## PROBLEM STATEMENT
Please repeat every entry that follows, keeping each one exactly the same.

## AVAILABLE DATA
------------------------------
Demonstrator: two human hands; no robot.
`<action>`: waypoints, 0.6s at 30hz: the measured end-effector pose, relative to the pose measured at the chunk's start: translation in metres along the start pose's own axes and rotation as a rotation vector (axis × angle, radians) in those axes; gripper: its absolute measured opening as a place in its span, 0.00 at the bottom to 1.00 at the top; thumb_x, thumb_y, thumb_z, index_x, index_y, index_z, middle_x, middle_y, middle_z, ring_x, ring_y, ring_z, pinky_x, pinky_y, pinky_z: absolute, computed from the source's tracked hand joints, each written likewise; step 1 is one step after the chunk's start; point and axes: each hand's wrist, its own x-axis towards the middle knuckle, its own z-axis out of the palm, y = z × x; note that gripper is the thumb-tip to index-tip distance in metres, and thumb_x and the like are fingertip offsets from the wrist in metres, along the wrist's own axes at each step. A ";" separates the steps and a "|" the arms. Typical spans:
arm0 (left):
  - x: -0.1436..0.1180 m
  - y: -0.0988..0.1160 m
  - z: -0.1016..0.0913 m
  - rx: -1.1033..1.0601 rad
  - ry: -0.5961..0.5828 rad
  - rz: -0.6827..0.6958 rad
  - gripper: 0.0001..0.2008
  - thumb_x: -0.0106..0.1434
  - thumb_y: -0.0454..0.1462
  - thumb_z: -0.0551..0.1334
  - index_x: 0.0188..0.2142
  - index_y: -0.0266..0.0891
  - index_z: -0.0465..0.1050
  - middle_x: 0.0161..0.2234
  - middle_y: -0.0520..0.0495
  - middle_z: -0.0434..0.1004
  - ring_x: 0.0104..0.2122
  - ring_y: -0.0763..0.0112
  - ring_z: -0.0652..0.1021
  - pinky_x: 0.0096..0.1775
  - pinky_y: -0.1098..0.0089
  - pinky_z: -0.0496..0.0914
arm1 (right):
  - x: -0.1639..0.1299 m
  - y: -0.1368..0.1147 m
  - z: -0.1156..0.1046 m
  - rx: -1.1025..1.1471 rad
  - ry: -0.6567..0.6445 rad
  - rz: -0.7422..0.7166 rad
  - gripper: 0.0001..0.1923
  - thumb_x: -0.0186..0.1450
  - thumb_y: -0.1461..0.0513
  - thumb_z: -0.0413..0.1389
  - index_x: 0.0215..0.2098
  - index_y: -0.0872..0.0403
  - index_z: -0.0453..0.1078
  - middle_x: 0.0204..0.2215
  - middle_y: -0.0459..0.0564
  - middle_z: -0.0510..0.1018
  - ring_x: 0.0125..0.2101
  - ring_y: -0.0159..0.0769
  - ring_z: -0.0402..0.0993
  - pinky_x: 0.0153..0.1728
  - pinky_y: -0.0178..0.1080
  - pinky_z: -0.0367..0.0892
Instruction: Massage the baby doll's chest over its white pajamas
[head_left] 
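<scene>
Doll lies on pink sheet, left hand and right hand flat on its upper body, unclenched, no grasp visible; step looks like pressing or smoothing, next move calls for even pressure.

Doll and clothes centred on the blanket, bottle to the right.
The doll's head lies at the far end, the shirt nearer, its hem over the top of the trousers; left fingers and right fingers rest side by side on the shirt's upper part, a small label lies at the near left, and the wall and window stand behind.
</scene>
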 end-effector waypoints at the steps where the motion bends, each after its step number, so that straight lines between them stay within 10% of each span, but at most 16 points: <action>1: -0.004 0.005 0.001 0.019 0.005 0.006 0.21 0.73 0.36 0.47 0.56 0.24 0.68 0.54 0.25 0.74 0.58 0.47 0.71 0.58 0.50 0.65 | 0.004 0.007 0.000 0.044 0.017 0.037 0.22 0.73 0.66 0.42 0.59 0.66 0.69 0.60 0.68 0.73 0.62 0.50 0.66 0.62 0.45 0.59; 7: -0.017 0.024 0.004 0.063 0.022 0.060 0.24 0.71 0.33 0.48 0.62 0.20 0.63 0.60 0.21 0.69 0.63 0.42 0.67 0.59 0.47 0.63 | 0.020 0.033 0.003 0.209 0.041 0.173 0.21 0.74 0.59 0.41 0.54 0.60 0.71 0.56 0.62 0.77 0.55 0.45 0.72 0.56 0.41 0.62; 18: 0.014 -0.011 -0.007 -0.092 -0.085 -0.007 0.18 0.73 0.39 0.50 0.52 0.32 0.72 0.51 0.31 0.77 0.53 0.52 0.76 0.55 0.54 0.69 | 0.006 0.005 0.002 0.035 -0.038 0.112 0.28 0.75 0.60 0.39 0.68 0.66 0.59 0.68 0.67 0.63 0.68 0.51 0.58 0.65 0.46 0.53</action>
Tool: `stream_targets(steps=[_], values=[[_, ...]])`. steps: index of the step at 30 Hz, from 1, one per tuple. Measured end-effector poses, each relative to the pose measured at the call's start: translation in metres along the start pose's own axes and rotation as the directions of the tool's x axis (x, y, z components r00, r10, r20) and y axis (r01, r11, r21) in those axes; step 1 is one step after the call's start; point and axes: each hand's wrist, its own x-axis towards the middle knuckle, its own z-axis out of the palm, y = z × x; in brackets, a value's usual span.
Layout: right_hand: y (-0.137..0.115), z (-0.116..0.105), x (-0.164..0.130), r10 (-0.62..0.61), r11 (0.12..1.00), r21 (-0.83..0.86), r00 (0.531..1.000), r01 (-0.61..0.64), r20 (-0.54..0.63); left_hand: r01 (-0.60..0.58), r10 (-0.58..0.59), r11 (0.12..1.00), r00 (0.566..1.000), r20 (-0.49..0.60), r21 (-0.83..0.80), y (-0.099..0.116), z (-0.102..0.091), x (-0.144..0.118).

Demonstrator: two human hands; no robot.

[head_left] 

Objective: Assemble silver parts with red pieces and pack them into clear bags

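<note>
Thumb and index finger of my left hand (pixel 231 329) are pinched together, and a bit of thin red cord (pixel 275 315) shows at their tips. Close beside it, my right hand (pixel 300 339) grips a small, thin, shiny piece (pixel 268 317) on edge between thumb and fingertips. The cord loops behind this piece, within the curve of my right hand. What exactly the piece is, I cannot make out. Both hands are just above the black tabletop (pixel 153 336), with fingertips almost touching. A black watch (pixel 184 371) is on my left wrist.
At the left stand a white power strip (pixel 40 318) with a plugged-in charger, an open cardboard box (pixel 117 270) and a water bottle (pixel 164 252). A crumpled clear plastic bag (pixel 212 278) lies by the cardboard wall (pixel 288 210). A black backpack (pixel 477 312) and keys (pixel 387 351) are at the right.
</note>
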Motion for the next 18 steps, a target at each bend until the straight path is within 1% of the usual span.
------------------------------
## SOLVED EXERCISE
Demonstrator: two human hands; no robot.
`<action>`: waypoints, 0.6s at 30hz: the measured end-effector pose, relative to the pose measured at the chunk's start: translation in metres along the start pose's own axes and rotation as a rotation vector (axis × angle, radians) in those axes; gripper: its absolute measured opening as a place in its span, 0.00 at the bottom to 1.00 at the top; thumb_x, thumb_y, thumb_z, index_x, index_y, index_z, middle_x, middle_y, middle_z, ring_x, ring_y, ring_z, pinky_x, pinky_y, pinky_z: absolute, computed from the source's tracked hand joints, each written likewise; step 1 is one step after the chunk's start; point and axes: each hand's wrist, its own x-axis towards the middle knuckle, its own z-axis out of the palm, y = z × x; note that gripper is the thumb-tip to index-tip distance in metres, and thumb_x and the like are fingertip offsets from the wrist in metres, along the wrist's own axes at each step. A ";" separates the steps and a "|" the arms. Typical spans:
arm0 (left):
  - x: -0.1436..0.1180 m
  - y: -0.0988..0.1160 m
  - z: -0.1016..0.0913 m
  - rx: -1.1033..1.0601 rad
  - ry: -0.5961..0.5828 rad
  - rz: -0.6827..0.6958 rad
  - gripper: 0.0001..0.2008
  - thumb_x: -0.0106..0.1434
  - thumb_y: -0.0454..0.1462
  - thumb_z: -0.0551..0.1334
  - index_x: 0.0188..0.2142
  - index_y: -0.0266..0.0891
  - index_z: -0.0465..0.1050
  - middle_x: 0.0161..0.2234
  - middle_y: -0.0520..0.0495
  - middle_z: -0.0434..0.1004
  - ring_x: 0.0104..0.2122
  - ring_y: -0.0763..0.0112
  - ring_z: -0.0652..0.1021
  - pinky_x: 0.0096..0.1775
  - pinky_y: -0.1098..0.0089
  - pinky_z: -0.0496..0.0914
arm1 (right):
  - x: -0.1639..0.1299 m
  - y: -0.1368..0.1147 m
  - z: -0.1156..0.1046 m
  - rx: -1.1025..1.1471 rad
  - ry: -0.6567..0.6445 rad
  - rz: -0.7422..0.7166 rad
  - gripper: 0.0001..0.1923
  - thumb_x: -0.0186..0.1450
  - thumb_y: -0.1461..0.0513
  - thumb_z: -0.0413..0.1389
  - index_x: 0.0215..0.2098
  - index_y: -0.0872..0.0403
  - index_z: -0.0453..0.1078
  - middle_x: 0.0204..0.2215
  - middle_y: -0.0459..0.0564
  - middle_z: -0.0510..0.1018
  - ring_x: 0.0125..0.2101
  - ring_y: -0.0159..0.0769
  - ring_z: -0.0402..0.0993
  - pinky_x: 0.0153..0.1728
  - pinky_y: -0.0178..0.1080
  - pinky_z: -0.0367..0.0892
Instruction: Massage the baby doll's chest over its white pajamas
[head_left] 
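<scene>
Doll lies on pink sheet, left hand and right hand flat on its upper body, unclenched, no grasp visible; step looks like pressing or smoothing, next move calls for even pressure.

Doll and clothes centred on the blanket, bottle to the right.
The doll's head lies at the far end, the shirt nearer, its hem over the top of the trousers; left fingers and right fingers rest side by side on the shirt's upper part, a small label lies at the near left, and the wall and window stand behind.
</scene>
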 end-effector waypoints at the steps where the motion bends, each after its step number, so that straight lines between them stay within 10% of each span, but at most 16 points: <action>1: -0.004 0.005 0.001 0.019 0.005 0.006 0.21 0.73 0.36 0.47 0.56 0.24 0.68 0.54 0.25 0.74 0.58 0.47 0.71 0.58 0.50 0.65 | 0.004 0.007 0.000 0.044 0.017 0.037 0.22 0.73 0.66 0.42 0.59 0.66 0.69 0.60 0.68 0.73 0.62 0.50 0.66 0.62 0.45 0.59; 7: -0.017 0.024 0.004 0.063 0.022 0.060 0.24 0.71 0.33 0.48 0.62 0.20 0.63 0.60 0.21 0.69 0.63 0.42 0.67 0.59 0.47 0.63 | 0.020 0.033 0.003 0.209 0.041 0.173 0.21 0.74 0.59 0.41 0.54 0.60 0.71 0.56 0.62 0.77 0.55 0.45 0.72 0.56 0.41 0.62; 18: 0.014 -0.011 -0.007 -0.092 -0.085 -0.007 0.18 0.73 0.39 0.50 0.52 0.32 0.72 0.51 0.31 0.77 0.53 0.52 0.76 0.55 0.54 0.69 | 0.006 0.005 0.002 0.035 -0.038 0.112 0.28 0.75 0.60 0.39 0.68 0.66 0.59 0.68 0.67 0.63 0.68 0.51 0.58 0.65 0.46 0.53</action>
Tool: `stream_targets(steps=[_], values=[[_, ...]])`. steps: index of the step at 30 Hz, from 1, one per tuple. Measured end-effector poses, each relative to the pose measured at the call's start: translation in metres along the start pose's own axes and rotation as the directions of the tool's x axis (x, y, z components r00, r10, r20) and y axis (r01, r11, r21) in those axes; step 1 is one step after the call's start; point and axes: each hand's wrist, its own x-axis towards the middle knuckle, its own z-axis out of the palm, y = z × x; in brackets, a value's usual span.
Layout: right_hand: y (-0.137..0.115), z (-0.116..0.105), x (-0.164..0.130), r10 (-0.62..0.61), r11 (0.12..1.00), r21 (-0.83..0.86), r00 (0.531..1.000), r01 (-0.61..0.64), r20 (-0.54..0.63); left_hand: r01 (-0.60..0.58), r10 (-0.58..0.59), r11 (0.12..1.00), r00 (0.566..1.000), r20 (-0.49..0.60), r21 (-0.83..0.80), y (-0.099..0.116), z (-0.102..0.091), x (-0.144..0.118).

Demonstrator: two human hands; no robot.

[head_left] 

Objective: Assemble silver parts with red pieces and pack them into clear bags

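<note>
Thumb and index finger of my left hand (pixel 231 329) are pinched together, and a bit of thin red cord (pixel 275 315) shows at their tips. Close beside it, my right hand (pixel 300 339) grips a small, thin, shiny piece (pixel 268 317) on edge between thumb and fingertips. The cord loops behind this piece, within the curve of my right hand. What exactly the piece is, I cannot make out. Both hands are just above the black tabletop (pixel 153 336), with fingertips almost touching. A black watch (pixel 184 371) is on my left wrist.
At the left stand a white power strip (pixel 40 318) with a plugged-in charger, an open cardboard box (pixel 117 270) and a water bottle (pixel 164 252). A crumpled clear plastic bag (pixel 212 278) lies by the cardboard wall (pixel 288 210). A black backpack (pixel 477 312) and keys (pixel 387 351) are at the right.
</note>
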Motion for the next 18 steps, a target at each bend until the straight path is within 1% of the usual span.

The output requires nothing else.